The first days were extremely tiring and demanding while getting use to this feeding regime. When I wasn’t breastfeeding, I was pumping, or washing the preparing equipment for the next feed, or changing nappies! I had never seen Ernie as wasted as he was, he looked like a barely there zombie, which got me worried as we needed to be well to take care of our baby. Thankfully we got the hang of things and we prioritised sleeping over staying up worrying. By day 8 the doctors were happy with the rate Mica was growing as he was putting on 40g per day while mostly breastfeeding; “if he continues growing with the tube out you can go home”… “You mean we can go home tomorrow??”... Thank goodness we didn’t have to stay for 3-4 weeks!

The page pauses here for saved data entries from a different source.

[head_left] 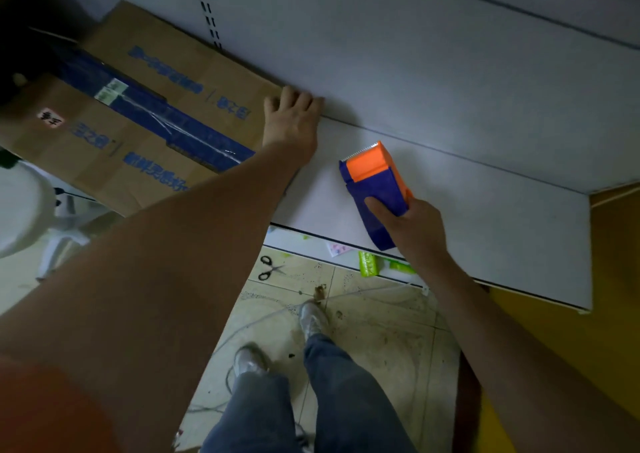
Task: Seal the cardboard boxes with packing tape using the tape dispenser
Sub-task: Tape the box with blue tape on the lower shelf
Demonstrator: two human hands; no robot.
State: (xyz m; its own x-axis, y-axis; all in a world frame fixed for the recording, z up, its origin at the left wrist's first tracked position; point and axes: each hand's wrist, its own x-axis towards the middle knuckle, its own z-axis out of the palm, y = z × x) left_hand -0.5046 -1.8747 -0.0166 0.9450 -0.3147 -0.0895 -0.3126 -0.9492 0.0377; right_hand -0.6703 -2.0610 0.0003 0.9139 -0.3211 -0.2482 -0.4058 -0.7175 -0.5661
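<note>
Left hand [292,120] on box [166,113] corner, right hand [412,224] gripping dispenser [375,182]

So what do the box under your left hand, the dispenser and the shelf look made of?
The box looks like brown matte cardboard, with printed blue lettering and a glossy blue tape strip on its seam. The dispenser looks like moulded plastic, orange and blue, smooth. The shelf is white, smooth and matte; painted metal or laminate, I cannot tell.
</note>
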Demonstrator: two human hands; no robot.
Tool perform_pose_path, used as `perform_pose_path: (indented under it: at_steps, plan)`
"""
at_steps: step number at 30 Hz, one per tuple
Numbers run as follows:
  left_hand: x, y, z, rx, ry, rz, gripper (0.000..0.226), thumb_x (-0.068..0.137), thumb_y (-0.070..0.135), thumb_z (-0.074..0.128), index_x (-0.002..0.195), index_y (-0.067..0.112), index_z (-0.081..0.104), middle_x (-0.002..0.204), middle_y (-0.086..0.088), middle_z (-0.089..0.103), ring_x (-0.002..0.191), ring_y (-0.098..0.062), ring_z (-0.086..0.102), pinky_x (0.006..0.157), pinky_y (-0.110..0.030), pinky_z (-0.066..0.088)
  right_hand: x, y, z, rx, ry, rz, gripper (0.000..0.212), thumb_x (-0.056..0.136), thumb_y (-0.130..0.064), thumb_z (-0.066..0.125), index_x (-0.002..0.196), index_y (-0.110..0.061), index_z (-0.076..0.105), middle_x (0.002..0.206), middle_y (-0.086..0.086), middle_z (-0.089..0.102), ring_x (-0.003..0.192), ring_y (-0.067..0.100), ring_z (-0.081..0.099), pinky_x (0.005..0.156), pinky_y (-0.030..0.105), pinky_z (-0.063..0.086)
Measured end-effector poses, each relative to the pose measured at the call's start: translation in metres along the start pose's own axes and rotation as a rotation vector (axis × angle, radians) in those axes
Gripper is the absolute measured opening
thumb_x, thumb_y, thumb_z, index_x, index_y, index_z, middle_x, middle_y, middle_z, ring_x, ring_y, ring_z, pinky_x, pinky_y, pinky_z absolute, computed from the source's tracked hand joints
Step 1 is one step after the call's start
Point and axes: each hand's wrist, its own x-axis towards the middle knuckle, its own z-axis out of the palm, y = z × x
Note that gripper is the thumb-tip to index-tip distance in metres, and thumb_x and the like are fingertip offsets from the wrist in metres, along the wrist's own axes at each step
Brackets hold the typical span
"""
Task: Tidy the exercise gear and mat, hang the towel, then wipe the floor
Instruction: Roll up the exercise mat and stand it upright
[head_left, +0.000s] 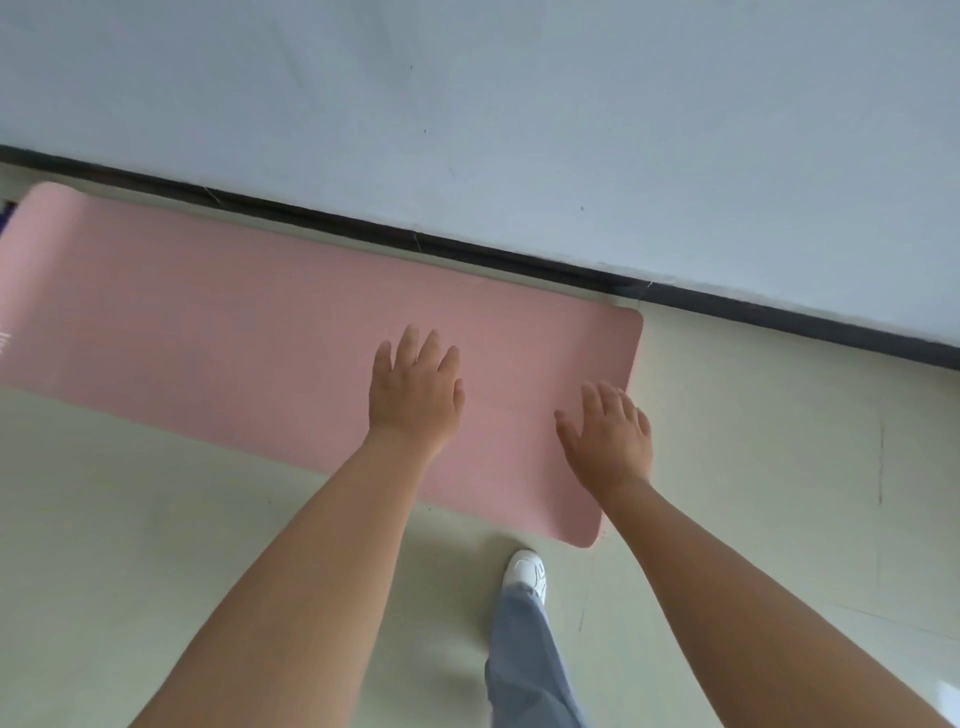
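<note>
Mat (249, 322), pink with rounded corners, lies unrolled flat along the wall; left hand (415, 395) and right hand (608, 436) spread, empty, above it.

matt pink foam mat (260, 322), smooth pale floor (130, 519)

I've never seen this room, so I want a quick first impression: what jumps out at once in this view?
The pink mat lies unrolled flat on the pale floor, running along the black baseboard of the wall. Both bare arms reach toward its near end, the left hand and right hand with fingers spread open over it. A white shoe stands just below the mat's corner.
</note>
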Motion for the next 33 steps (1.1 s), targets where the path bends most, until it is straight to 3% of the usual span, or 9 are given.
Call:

Ernie and I were pleasantly surprised and over the moon, to say the least, it felt like things were normalising! We were so proud of our little Mica with his strong breastfeeding game. And feeling like we were really in tune and knew Mica well enough was all very important to us! This is only the very start but it gives us great confidence that we are going to do ok at raising this little human! As I sit here writing this, remembering our first days with Mica in the hospital that were not ideal, I also remember them as days that made me realise how much I could love someone and how we are the universe to that someone is somehow the most rewarding and beautiful thing.
Is my birth story a perfectly pretty one? Definitely not. A positive one? … In the end, as I reflect and gather my thoughts about it, I believe so, even when things didn’t go to plan and there were situations that were heartbreaking and not ideal, what is most important to me, is that Mica is safe and a healthy happy baby. Secondly, I did what I could to take ownership and feel empowered in a situation where mums often feel they have no choice and decisions are made for them and their baby. During the stressful times I still wanted to make the most informed decisions and ones that I thought was best for baby and I. These are the things that are most important to me and allows me to think positively about Mica's birth.